⟨

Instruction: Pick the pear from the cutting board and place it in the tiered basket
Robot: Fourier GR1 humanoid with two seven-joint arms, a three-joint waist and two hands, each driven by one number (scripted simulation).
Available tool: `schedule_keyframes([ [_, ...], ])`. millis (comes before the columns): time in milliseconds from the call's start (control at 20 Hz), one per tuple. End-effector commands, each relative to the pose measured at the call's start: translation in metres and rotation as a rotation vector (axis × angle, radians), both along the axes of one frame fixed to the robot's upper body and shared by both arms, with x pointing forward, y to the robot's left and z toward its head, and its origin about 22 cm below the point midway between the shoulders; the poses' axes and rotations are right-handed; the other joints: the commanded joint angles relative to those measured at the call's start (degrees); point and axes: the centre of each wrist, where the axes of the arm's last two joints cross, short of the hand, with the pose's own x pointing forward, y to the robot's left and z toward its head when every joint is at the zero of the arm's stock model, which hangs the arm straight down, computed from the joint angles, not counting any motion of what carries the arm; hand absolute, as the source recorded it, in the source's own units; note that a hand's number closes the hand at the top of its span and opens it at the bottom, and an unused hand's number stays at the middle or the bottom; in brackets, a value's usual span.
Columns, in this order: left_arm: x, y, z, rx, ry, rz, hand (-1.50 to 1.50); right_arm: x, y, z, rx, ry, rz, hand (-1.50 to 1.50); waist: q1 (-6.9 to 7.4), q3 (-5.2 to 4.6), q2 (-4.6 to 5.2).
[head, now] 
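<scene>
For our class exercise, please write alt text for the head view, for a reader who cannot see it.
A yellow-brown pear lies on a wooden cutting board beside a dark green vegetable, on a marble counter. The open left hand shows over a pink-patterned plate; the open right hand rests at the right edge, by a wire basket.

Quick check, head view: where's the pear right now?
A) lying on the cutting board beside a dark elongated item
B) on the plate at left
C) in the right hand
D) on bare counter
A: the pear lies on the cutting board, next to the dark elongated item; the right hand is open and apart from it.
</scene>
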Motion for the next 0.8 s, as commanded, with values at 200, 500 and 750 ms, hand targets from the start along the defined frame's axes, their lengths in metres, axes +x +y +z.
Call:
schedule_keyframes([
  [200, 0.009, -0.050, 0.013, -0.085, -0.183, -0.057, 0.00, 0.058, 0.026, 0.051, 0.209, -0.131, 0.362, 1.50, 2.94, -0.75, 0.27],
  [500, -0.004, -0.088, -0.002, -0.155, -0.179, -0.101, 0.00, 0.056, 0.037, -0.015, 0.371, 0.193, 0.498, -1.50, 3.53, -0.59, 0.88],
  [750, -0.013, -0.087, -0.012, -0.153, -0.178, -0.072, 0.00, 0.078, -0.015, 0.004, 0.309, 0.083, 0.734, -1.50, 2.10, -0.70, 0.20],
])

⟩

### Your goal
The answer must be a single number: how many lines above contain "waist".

### Exercise response
2